LEDs, CFLs, Halogen? Light Bulbs 101

Go For It

By simply replacing your home’s five most frequently used light bulbs with ENERGY STAR approved bulbs, you can save $75

 

You have many choices when it comes to your lighting. Let’s now look at compact fluorescent lamps: CFLs are simply smaller, curly versions of the long, tube-style fluorescent lights commonly found in offices, garages, or kitchens. CFLs that are ENERGY STAR-qualified use about one-fourth the energy and last 10 times longer than traditional (incandescent) bulbs, and use about one-third the energy. CFLs are available in a wide range of light colors and you can find dimmable options too. One thing to be aware of is that CFLs contain a small amount of mercury and should be recycled at the end of their lifespan, not thrown into the garbage to end up in landfills. Many retailers recycle CFLs for free.Let’s look briefly at the older, halogen incandescent, style of light bulb. Only 10% of the energy that goes into these bulbs is given off as light! The other 90% is given off as heat. So, for every dollar you spend on an incandescent bulb, you only get ten cents worth of light. Newer, LED (light emitting diode) and CFL (compact fluorescent lamps) bulbs both last significantly longer than their incandescent cousin. In fact LED’s last eight to 25 times longer than incandescent bulbs! The CFL & LED bulbs are more expensive to buy, but in the long run they pay for themselves very quickly by saving you money every month.

Incandescent Light Bulb

The incandescent light bulb gives off only 10% of its energy for light. The other 90% is in the form of heat.

 

Incandescents, CFL, & LED lightbulbs

Incandescent, CFL, & LED light bulbs

The newest type of light bulbs for your home are light emitting diodes (LED).  These lights are relatively new to the residential market, but you’ve seen them before in traffic lights.  LED’s are one of today’s most energy-efficient technologies. They use 20% to 25% of the energy and last eight to 25 times longer than incandescent bulbs. Available in a wide variety of options, LED’s are more expensive upfront, but pay for themselves many times over during the course of their long life.

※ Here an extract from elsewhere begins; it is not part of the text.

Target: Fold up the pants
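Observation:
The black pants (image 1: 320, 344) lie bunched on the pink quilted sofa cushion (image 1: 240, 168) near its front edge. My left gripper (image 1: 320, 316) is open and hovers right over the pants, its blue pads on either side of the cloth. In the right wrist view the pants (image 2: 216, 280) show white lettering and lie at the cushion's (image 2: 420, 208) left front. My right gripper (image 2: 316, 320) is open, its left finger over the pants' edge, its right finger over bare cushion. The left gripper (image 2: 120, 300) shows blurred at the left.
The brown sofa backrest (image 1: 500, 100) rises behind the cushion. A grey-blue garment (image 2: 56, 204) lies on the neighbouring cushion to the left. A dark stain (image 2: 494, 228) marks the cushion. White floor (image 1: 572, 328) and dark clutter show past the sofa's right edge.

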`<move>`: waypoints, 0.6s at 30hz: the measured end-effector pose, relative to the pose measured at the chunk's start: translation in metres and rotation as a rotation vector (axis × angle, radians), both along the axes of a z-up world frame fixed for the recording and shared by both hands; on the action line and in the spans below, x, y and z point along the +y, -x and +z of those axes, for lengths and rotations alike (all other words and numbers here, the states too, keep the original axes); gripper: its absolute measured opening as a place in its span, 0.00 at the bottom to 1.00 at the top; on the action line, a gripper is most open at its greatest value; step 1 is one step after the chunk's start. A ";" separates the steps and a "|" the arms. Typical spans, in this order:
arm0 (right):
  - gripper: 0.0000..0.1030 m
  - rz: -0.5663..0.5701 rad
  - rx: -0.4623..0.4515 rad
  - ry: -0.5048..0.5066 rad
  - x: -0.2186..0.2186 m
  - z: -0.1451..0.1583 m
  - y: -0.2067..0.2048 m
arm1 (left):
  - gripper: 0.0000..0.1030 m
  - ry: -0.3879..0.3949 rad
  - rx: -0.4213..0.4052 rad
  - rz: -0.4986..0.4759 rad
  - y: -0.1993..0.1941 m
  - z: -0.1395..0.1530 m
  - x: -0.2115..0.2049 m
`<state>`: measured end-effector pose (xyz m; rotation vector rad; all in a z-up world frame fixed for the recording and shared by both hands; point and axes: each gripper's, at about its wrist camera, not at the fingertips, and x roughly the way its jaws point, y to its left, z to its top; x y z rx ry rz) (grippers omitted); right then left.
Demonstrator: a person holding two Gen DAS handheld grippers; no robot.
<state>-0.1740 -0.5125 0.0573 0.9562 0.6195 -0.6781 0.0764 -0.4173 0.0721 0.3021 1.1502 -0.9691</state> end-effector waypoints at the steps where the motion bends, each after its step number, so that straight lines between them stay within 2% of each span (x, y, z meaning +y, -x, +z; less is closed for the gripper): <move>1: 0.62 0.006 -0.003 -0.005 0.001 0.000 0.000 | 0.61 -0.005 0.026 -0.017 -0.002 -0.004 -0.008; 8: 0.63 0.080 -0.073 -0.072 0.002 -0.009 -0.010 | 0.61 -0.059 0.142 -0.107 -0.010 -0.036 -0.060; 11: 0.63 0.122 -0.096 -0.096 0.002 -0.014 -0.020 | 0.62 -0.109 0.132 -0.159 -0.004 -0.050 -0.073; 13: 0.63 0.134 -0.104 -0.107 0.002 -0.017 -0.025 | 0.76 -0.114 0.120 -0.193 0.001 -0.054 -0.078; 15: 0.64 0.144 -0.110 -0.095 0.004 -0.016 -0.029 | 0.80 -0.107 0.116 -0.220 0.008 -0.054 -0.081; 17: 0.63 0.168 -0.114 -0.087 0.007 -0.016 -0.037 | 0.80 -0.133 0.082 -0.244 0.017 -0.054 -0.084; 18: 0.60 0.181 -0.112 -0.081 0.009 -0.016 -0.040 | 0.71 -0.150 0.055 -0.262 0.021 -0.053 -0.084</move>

The average consumer will spend about $4.80 to operate a 60-watt traditional incandescent, $3.50 for a halogen incandescent, $1.20 for a CFL, and $1.00 for a LED. Numbers are based upon two-hours-per-day of usage, and produce about the same amount of light.

So … Help your bottom line and help save the Earth’s resources: By switching to energy-saving bulbs you not only will be saving money for yourself, but will reduce the U.S. energy demand and reduce carbon emissions.

How To:

Visit your local hardware or home goods retailer next time you need a light bulb and look for comparable CFLs or LEDs.  Then, simply replace your bulbs per manufacturers’ direction.

What to look for:

New style light bulbs are measured in lumens, not Watts. Watts show how much energy a bulb consumes, whereas lumens show how much light a bulb actually puts out. Simply put, more lumens equal a brighter light, less lumens, a dimmer light. Lumens are a term of measurement like pounds are to apples. Here’s a general rule of thumb from the energy.gov website:

Lumens and the Lighting Facts Label | Department of Energy

  • To replace a 100 Watt (W) incandescent bulb, look for a bulb that gives you approximately 1,600 lumens. If you want something dimmer, go for less lumens; if you prefer brighter light, look for more lumens.
  • Replace a 75W bulb with an energy-saving bulb that gives you about 1,100 lumens
  • Replace a 60W bulb with an energy-saving bulb that gives you about 800 lumens
  • Replace a 40W bulb with an energy-saving bulb that gives you about 450 lumens.

Look for the Lighting Facts label on the package.